DataScience AF Lead
Adam Fletcher
Adam Fletcher Data Scientist

Tech Focus Thu 6th October, 2022

Resourcing project management and reporting – how data science can help

When our client receives project requests from their customers, a lot of time and cost is spent on resourcing project management – determining which teams should conduct the work –  before we even start delivering the work. Here’s how we used data science and dashboarding to speed up this processing time and provide up-to-date metrics on the project delivery process.

The problem of resourcing project management

Our client runs an ever-growing department of over 800 people, delivering numerous projects in parallel, and the number of projects grows year after year. However, the client’s method of distributing work to the relevant teams (what they call their impacting process) hasn’t scaled with the success the client is having.

Impacting is a resource-intensive process requiring each team to read multiple documents – sometimes up to 25k words – to identify whether they are required for the project, and often they’re not. This results in a slow, manual process that requires multiple redundant points of contact.

After a project has been through the impacting process and is being delivered, there is no automated reporting. Typically, reporting is triggered by a status request from a senior leader, at which point the data is manually collected, creating slow and infrequent feedback loops.

This is an intensive process which puts tremendous strain on an already busy department, especially as they currently have to process over 100 project requests a week.

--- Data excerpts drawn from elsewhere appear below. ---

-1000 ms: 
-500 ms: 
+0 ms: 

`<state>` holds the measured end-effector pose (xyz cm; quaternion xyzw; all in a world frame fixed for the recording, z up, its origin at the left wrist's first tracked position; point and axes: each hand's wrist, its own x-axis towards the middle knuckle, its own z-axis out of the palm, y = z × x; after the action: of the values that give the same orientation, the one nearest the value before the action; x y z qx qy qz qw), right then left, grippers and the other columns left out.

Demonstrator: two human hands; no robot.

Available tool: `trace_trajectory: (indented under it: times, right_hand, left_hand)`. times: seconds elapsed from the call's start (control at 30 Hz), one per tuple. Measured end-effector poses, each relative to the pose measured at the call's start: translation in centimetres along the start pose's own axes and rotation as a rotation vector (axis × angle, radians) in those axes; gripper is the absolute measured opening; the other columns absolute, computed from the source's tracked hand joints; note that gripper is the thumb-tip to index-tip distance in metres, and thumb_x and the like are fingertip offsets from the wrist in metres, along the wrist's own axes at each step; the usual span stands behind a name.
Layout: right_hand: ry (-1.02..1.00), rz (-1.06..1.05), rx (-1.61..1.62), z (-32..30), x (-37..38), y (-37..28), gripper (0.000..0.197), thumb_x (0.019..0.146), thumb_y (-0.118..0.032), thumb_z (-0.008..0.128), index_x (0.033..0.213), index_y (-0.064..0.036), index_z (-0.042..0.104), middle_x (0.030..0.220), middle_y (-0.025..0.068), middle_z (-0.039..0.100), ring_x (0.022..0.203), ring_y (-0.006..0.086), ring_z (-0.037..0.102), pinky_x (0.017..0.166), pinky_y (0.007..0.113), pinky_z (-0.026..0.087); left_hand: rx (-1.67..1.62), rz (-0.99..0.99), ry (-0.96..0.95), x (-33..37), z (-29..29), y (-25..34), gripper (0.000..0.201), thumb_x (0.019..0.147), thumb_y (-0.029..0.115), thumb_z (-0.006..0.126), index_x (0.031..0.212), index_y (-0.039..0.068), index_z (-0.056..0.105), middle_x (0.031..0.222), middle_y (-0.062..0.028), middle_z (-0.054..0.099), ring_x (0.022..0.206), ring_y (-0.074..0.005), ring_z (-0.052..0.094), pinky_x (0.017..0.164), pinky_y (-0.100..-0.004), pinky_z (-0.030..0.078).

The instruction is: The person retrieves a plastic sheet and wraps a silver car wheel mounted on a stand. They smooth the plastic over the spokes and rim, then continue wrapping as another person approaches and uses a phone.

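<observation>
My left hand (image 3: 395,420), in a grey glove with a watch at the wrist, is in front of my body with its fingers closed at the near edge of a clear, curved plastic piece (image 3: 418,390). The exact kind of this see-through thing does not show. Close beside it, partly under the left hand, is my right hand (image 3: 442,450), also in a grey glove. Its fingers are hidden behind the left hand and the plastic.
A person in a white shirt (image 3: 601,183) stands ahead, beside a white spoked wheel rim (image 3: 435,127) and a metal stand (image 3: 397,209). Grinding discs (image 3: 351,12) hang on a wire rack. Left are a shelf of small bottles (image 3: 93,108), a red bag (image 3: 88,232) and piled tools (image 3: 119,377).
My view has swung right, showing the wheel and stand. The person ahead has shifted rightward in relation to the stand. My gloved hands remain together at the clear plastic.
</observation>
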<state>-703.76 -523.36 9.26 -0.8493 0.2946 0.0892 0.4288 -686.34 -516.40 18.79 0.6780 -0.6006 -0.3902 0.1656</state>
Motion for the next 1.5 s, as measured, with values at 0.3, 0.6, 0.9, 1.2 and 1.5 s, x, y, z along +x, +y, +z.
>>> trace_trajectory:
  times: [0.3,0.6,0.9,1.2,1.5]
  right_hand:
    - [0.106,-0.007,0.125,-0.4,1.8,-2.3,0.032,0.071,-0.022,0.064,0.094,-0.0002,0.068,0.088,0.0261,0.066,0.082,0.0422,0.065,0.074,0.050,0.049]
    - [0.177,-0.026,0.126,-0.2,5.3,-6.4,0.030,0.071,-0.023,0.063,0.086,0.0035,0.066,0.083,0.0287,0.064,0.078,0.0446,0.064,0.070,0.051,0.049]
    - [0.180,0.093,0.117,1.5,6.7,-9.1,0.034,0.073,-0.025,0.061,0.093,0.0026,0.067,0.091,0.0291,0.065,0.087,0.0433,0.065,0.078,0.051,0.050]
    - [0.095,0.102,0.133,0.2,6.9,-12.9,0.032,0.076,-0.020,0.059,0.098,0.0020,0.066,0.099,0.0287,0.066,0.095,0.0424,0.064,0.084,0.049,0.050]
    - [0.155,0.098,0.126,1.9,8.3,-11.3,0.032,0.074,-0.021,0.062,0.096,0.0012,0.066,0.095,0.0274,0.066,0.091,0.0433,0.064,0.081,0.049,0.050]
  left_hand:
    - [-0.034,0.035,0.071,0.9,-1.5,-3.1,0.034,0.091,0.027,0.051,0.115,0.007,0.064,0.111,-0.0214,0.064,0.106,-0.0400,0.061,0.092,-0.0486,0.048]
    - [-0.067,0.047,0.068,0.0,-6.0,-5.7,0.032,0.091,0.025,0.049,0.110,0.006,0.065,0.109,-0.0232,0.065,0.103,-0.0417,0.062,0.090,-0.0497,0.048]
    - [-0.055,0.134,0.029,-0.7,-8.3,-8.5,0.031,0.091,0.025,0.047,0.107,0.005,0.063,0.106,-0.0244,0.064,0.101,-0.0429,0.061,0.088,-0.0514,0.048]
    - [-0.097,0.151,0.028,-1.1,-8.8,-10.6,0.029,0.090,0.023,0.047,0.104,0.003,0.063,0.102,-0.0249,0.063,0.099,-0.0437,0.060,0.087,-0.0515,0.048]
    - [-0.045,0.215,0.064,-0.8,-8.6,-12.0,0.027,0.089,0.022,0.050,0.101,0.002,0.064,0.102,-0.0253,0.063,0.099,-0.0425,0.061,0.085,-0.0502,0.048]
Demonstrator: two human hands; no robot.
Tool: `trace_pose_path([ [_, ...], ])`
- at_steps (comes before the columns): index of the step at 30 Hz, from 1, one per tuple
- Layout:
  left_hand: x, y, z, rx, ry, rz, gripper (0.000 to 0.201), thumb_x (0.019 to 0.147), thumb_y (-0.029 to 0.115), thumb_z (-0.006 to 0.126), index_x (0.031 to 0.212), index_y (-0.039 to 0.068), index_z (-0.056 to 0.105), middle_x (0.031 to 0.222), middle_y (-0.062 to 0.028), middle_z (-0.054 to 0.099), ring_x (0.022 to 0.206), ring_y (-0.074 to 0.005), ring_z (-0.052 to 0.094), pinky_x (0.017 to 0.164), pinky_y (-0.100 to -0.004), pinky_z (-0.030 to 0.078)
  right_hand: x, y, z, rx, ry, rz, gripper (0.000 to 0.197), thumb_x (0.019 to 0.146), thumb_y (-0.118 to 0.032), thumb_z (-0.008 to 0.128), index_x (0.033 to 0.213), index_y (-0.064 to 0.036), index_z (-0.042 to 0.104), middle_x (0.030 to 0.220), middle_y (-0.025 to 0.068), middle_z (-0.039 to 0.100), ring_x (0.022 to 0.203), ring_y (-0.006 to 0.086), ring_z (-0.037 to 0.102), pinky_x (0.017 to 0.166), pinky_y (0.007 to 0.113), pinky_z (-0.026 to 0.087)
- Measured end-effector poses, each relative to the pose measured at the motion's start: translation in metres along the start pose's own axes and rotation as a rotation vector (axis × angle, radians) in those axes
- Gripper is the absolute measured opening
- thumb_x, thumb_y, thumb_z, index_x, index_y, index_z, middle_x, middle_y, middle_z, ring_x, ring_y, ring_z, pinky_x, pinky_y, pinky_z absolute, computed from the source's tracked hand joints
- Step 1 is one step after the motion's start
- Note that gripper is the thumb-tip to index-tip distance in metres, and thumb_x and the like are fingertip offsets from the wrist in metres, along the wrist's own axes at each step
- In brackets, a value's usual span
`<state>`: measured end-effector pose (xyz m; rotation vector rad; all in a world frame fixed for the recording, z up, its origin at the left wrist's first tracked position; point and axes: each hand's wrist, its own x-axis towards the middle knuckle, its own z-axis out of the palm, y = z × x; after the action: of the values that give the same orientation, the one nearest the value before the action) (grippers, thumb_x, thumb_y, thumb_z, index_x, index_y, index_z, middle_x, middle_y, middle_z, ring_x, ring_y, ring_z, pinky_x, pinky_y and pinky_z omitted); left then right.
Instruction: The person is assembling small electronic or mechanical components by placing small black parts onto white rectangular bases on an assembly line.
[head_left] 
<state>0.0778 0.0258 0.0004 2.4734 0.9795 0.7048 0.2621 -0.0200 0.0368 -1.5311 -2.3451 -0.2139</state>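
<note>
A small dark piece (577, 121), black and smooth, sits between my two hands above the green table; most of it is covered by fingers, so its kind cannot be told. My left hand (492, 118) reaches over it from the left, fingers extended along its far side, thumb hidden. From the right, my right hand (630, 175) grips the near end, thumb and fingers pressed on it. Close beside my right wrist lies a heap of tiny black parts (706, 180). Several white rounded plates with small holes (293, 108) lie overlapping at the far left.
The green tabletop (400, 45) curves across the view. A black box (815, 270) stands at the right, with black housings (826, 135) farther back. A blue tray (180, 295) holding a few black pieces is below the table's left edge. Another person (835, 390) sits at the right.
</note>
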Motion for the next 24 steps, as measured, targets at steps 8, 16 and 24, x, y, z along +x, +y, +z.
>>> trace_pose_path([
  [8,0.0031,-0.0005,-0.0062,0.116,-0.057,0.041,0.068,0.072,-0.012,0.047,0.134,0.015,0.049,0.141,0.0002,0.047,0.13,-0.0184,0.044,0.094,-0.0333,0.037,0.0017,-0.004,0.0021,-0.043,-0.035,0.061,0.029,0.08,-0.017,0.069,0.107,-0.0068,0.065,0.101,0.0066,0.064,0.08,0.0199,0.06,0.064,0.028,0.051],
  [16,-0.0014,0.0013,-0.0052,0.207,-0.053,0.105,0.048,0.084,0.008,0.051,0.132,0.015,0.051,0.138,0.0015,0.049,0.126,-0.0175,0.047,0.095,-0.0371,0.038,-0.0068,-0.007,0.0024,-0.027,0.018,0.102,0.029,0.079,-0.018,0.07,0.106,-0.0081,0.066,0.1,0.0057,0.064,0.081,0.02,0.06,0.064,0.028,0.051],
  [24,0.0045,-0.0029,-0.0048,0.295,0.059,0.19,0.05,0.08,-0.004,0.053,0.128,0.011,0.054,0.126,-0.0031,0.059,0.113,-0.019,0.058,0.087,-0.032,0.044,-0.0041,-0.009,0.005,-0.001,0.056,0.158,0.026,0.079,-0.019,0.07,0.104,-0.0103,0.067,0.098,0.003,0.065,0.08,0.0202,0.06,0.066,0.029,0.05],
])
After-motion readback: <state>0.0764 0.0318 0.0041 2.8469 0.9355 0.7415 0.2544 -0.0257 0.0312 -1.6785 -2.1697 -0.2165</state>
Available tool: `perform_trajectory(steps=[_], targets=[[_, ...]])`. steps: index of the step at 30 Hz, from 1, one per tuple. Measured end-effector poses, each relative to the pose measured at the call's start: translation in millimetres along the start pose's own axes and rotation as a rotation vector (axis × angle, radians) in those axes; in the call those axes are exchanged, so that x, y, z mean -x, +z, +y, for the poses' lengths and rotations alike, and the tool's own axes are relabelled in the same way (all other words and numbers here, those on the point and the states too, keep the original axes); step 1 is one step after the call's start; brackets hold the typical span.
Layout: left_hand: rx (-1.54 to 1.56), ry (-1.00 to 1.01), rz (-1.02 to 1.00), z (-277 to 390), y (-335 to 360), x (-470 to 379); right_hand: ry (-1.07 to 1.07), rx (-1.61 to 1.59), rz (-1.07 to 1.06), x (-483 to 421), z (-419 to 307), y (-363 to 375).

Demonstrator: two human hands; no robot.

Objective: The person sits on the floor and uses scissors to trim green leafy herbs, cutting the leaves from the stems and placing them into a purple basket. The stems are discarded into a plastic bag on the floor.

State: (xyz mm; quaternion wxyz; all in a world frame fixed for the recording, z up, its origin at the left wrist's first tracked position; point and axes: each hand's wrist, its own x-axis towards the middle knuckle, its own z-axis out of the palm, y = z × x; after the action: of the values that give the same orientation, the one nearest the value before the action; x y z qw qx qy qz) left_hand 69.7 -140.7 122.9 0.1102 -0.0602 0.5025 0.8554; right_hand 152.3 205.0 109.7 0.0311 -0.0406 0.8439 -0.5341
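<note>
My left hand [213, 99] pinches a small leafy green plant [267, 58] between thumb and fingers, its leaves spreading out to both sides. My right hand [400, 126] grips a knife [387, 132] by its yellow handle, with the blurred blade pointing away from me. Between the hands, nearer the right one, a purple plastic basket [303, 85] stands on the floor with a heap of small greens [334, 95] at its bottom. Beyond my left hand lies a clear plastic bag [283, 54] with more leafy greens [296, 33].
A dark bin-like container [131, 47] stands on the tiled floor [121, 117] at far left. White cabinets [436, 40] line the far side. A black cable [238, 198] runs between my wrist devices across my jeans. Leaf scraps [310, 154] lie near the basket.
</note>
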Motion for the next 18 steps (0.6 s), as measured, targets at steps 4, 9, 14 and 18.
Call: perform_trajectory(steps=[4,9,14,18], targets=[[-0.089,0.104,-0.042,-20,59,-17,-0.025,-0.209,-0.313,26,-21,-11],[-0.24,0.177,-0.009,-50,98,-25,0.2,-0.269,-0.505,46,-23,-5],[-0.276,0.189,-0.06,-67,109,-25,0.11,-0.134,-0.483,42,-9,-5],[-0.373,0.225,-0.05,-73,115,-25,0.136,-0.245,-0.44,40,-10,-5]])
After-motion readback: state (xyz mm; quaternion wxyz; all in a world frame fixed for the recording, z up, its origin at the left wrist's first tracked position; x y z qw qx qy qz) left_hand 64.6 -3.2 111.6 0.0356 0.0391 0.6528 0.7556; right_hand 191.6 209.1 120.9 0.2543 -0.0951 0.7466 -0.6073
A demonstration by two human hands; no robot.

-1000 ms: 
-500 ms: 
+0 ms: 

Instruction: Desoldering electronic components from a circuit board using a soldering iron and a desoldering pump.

Our aim is to reduce the number of people involved in a project impact to only the most relevant individuals, and to streamline the amount of reading required to understand the project.

Leveraging data science for improved project resourcing and reporting

As the client had no clear insight on in-progress projects, we determined that the most useful first step was to provide reporting on these projects using data from their Jira ticketing system. This allows senior leaders to access project delivery information quickly and interactively, enabling them to identify issues and bottlenecks before they become problems. 

We then focused on reducing the resource overhead in the impacting process. Project  impacting is designed to determine which teams are required to work on a project. In this case, it involved a lot of people reading large documents which were potentially irrelevant to their team’s specialism. 

So we sought to improve the impacting process in two ways:

  • Can we reduce the amount of time needed to understand the project? 
  • Can we highlight the project to only the relevant teams?

The scope of data science

Reducing time to understanding

With a typical design document being approximately 25,000 words, it takes a person roughly 3-4 hrs to read. Reducing the amount of text needed to understand the document would result in significant time savings per person.

 This was done in a variety of ways; firstly we used an AI model to summarise the text while retaining important information, allowing users to control the degree of summarisation. This summarisation method is also being used to create executive summaries for the senior leaders who constantly switch context between pieces of work, and need to very quickly understand different projects.

Secondly, we extracted keywords from the text so the user can rapidly determine important terms within the document.

These tools have proved very useful in enabling individuals to quickly establish whether they  need to read the document in full, and can slim down reading time from a few hours to a few minutes.

Identifying Relevant People

Typically 12+ people can end up reading these documents, meaning that each project takes 6+ days of work just to impact – and many of these people are not even relevant to the project. Therefore, reducing the number of people reading these documents to only the most relevant compounds the savings given through document summarisation. 

To do this we developed a machine learning classifier to determine which teams were relevant to a project, reducing the people required for impacting. Additionally, we identified similar existing projects and the teams involved in those, to further assist in establishing the right teams for the work.

A future enhancement we wish to add is building a recommender system that automatically alerts people if new projects arrive that are similar to previous projects they have delivered, further reducing the operational overhead.

The business value of improving project resourcing and reporting through data science

The client is now able to direct incoming projects to the relevant teams much faster, reducing the delay between a project’s request and work starting, and improving new customer satisfaction. The people involved in impacting now have time freed up to lead the deliveries of in-progress projects, which also benefits existing customers and team efficiency.